Tuesday, November 20, 2007

Heat Shock Proteins in Mycoplasma

I was surprised to find that Mycoplasma genitalium has a rather elaborate heat-shock protein system. The details are in "Transcriptional Heat Shock Response in the Smallest Known Self-Replicating Cell, Mycoplasma genitalium," (J Bacteriol. 2006 April; 2845–2855) by Oxana Musatovova, Subramanian Dhandayuthapani, and Joel B. Baseman.

What's surprising about this is that Mycoplasma genitalium, an obligatory parasite, lives in a carefully temperature-controlled environment (the human body) that rarely fluctuates more than a couple degrees. Heat shock is not something Mycoplasma genitalium sees a lot of.
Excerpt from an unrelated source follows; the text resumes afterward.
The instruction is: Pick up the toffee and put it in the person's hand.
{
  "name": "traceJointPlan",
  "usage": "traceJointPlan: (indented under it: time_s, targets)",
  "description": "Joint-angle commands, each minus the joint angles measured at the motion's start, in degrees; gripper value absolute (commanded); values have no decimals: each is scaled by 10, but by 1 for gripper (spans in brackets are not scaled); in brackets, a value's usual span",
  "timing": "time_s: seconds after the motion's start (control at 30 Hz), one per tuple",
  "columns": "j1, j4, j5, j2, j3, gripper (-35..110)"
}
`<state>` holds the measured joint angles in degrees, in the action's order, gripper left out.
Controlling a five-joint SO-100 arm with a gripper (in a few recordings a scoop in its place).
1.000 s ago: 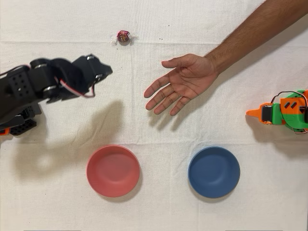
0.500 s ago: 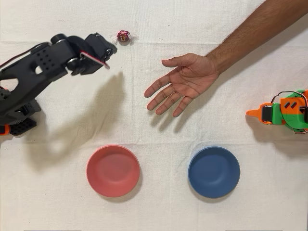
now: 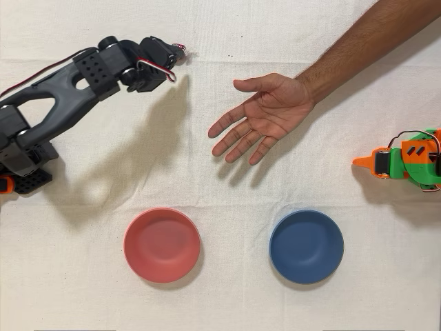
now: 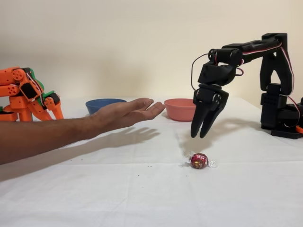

Because it is extraordinarily well-adapted to an unvarying habitat rich in nutrients, M. genitalium (like other Mycoplasma species) has shed many unneeded genes over its evolutionary history. The genome for M. genitalium is only 580K base-pairs long, with fewer than 500 open reading frames. Its genome is stripped to the bare minimum. For an organism this stripped-down to have a robust hsp system is remarkable.

It suggests that "heat shock proteins" are playing a crucial role even in the most minimalistic proteome.